What needs to be done: Keep only those lines of the records that include the string "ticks".

Dataset entries:

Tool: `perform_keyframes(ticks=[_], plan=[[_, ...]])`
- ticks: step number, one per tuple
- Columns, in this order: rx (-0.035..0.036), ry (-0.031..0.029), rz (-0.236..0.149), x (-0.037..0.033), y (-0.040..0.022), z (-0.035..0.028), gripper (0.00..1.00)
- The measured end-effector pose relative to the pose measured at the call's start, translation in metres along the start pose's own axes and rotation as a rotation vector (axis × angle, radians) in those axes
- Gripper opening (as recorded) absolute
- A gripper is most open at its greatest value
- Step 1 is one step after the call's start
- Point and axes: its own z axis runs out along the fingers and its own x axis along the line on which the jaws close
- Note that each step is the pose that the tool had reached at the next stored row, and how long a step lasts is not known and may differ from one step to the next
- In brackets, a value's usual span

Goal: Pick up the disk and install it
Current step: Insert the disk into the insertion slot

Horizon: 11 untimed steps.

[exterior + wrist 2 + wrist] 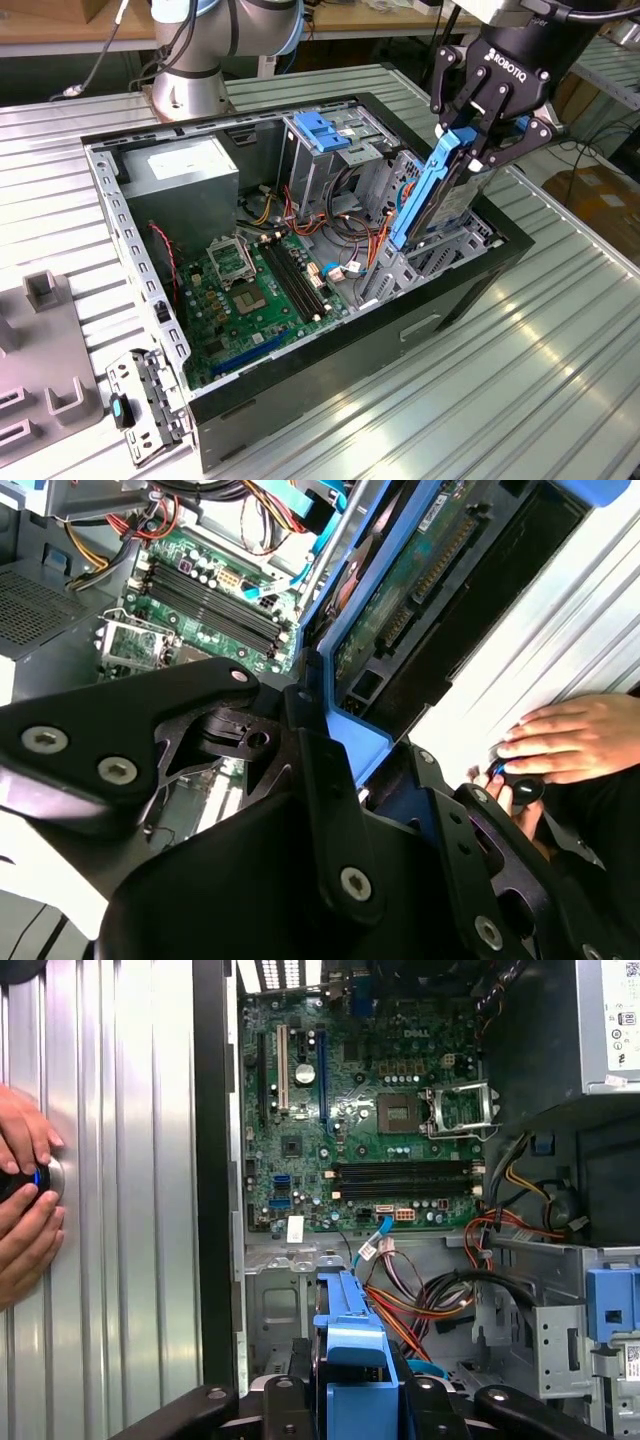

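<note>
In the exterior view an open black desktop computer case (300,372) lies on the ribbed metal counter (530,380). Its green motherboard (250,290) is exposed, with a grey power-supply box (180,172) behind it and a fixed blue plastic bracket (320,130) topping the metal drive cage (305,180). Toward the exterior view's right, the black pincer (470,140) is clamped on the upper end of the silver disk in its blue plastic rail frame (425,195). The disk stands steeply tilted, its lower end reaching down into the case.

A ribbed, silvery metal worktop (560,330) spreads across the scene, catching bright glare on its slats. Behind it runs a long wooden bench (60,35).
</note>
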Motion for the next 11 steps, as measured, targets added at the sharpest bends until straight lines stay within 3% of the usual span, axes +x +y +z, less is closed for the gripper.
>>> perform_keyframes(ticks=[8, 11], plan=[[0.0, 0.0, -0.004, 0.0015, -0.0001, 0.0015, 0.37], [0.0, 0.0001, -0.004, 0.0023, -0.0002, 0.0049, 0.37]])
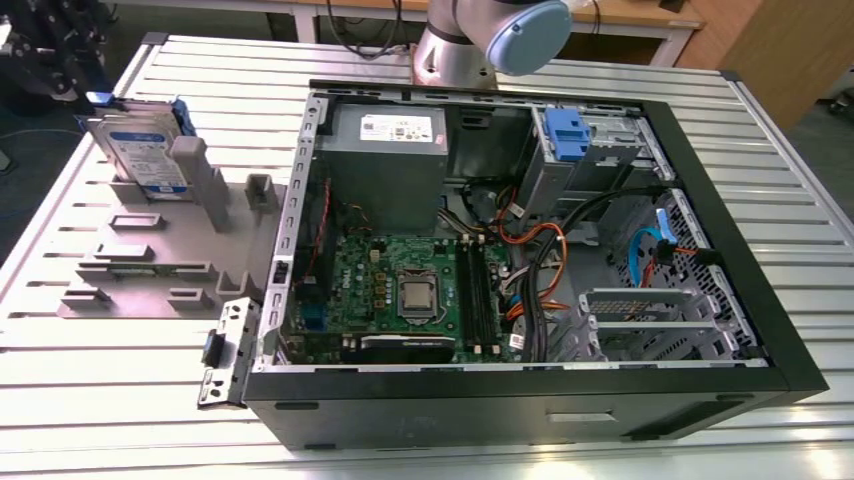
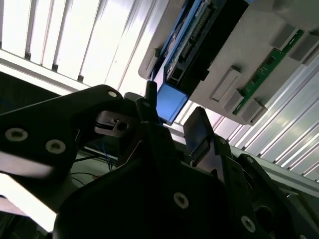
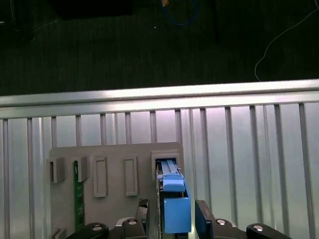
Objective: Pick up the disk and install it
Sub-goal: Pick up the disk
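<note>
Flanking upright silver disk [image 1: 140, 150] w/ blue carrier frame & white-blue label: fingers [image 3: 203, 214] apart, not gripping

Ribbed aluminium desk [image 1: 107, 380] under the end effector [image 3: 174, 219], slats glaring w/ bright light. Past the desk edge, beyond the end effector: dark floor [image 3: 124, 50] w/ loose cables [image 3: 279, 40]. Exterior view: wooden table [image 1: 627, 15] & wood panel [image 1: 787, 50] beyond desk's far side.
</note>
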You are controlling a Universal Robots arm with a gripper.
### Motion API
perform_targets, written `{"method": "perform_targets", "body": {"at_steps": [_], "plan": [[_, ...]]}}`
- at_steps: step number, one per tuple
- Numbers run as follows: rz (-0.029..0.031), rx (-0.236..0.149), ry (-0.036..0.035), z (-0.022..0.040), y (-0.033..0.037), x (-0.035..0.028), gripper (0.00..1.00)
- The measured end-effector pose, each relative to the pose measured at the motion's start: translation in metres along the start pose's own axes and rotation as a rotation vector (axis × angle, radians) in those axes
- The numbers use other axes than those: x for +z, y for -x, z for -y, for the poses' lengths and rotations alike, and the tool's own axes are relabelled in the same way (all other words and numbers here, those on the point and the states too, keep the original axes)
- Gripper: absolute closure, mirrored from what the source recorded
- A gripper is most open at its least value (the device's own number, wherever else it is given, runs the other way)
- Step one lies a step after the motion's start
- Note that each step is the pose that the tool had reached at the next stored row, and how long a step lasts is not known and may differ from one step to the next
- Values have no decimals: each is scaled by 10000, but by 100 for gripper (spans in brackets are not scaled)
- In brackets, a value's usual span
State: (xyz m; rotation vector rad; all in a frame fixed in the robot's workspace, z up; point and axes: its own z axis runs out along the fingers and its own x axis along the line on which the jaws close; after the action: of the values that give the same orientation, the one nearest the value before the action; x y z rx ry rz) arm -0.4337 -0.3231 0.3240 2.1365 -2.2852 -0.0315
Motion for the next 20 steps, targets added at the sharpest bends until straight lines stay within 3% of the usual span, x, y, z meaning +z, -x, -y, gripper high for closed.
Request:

Exercise result:
Tool: `perform_keyframes(ticks=[_], plan=[[_, ...]])`
- ticks: step number, one per tuple
>>> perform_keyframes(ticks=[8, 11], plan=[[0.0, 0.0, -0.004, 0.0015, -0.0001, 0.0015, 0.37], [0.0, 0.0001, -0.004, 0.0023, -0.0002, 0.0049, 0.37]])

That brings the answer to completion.